Model Degradation Hinders Deep Graph Neural Networks

Wentao Zhang, Zeang Sheng, Ziqi Yin, Yuezihan Jiang, Yikuan Xia, Jun Gao, Zhi Yang, Bin Cui

被引用 42 次

摘要

Graph Neural Networks (GNNs) have achieved great success in various graph mining tasks. However, drastic performance degradation is always observed when a GNN is stacked with many layers. As a result, most GNNs only have shallow architectures, which limits their expressive power and exploitation of deep neighborhoods. Most recent studies attribute the performance degradation of deep GNNs to the over-smoothing issue. In this paper, we disentangle the conventional graph convolution operation into two independent operations: Propagation (P) and Transformation (T). Following this, the depth of a GNN can be split into the propagation depth (𝐷 𝑝 ) and the transformation depth (𝐷 𝑡 ). Through extensive experiments, we find that the major cause for the performance degradation of deep GNNs is the model degradation issue caused by large 𝐷 𝑡 rather than the over-smoothing issue mainly caused by large 𝐷 𝑝 . Further, we present Adaptive Initial Residual (AIR), a plug-and-play module compatible with all kinds of GNN architectures, to alleviate the model degradation issue and the over-smoothing issue simultaneously.

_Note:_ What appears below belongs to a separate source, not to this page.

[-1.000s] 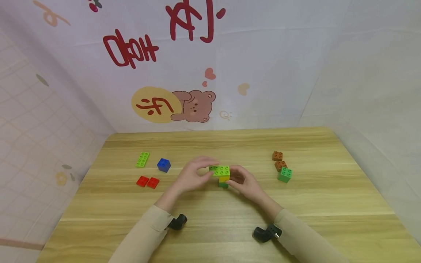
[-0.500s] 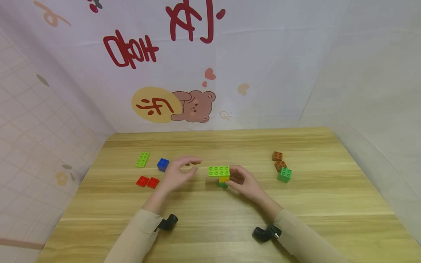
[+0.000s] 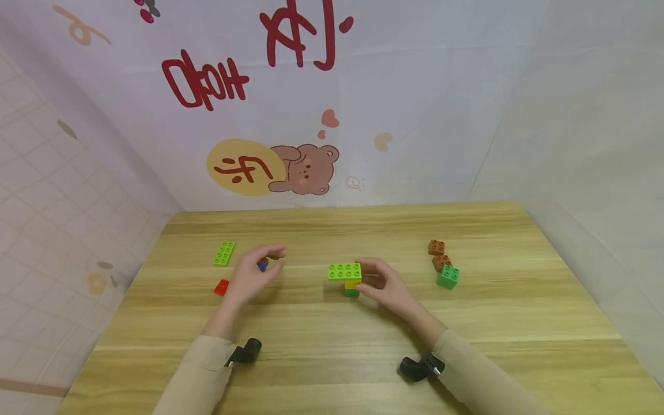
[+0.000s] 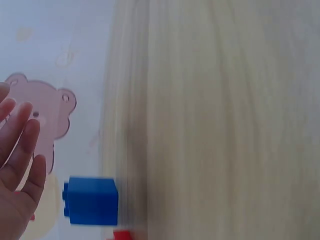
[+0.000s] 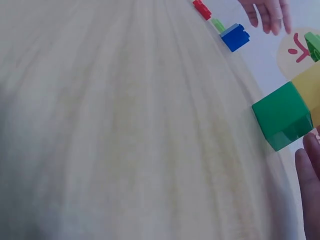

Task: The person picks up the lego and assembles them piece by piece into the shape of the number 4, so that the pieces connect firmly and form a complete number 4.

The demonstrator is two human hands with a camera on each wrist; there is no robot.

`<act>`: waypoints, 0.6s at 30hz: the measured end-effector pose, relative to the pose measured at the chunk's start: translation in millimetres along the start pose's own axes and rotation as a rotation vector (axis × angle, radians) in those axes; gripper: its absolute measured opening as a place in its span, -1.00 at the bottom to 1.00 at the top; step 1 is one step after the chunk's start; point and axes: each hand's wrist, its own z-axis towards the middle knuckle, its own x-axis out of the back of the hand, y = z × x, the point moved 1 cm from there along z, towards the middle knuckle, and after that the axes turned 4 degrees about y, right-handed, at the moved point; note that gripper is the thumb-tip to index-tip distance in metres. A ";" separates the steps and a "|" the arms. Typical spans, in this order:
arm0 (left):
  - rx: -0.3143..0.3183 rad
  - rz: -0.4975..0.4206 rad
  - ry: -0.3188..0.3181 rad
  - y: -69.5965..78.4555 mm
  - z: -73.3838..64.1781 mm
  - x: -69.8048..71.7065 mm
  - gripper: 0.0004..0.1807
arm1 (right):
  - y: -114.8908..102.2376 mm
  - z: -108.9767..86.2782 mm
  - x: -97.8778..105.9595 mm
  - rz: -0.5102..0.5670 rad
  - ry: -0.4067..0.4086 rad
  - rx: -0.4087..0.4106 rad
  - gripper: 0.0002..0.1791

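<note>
A small building-brick stack stands mid-table: a green brick (image 3: 351,293) at the bottom, a yellow brick (image 3: 351,284) on it, and a lime eight-stud plate (image 3: 344,271) on top, overhanging to the left. My right hand (image 3: 388,290) holds the stack from its right side, thumb in front at the yellow brick. Over a blue brick (image 3: 262,266) hovers my left hand (image 3: 251,278), its fingers loosely bent and apart from the thumb. In the left wrist view the blue brick (image 4: 92,201) sits clear of the fingers. The left hand hides part of the red pieces.
At the left lie another lime plate (image 3: 225,253) and a red piece (image 3: 222,286). Two brown bricks (image 3: 437,247) and a green brick (image 3: 448,277) are grouped at the right. A printed cloth (image 3: 415,115) rises behind the wooden table (image 3: 332,357).
My left hand has left the lime plate on the stack and moved left to above the blue brick, now covering one red piece. The right hand stays at the stack.
</note>
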 end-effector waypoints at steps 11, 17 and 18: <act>0.049 0.086 0.074 -19.8 1.9 30.1 -0.65 | -5.0 3.9 -3.3 -0.012 0.017 0.027 -0.43; 0.048 0.123 0.152 -33.3 2.5 49.6 -0.63 | -11.4 3.3 -4.8 -0.015 0.012 0.004 -0.47; 0.055 0.128 0.161 -36.0 2.2 52.3 -0.63 | -11.7 3.2 -5.2 -0.010 0.011 0.003 -0.47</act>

Experimental results on six real-world datasets demonstrate that GNNs equipped with AIR outperform most GNNs with shallow architectures owing to the benefits of both large 𝐷 𝑝 and 𝐷 𝑡 , while the time costs associated with AIR can be ignored. CCS CONCEPTS • Computing methodologies → Machine learning; • Mathematics of computing → Graph algorithms.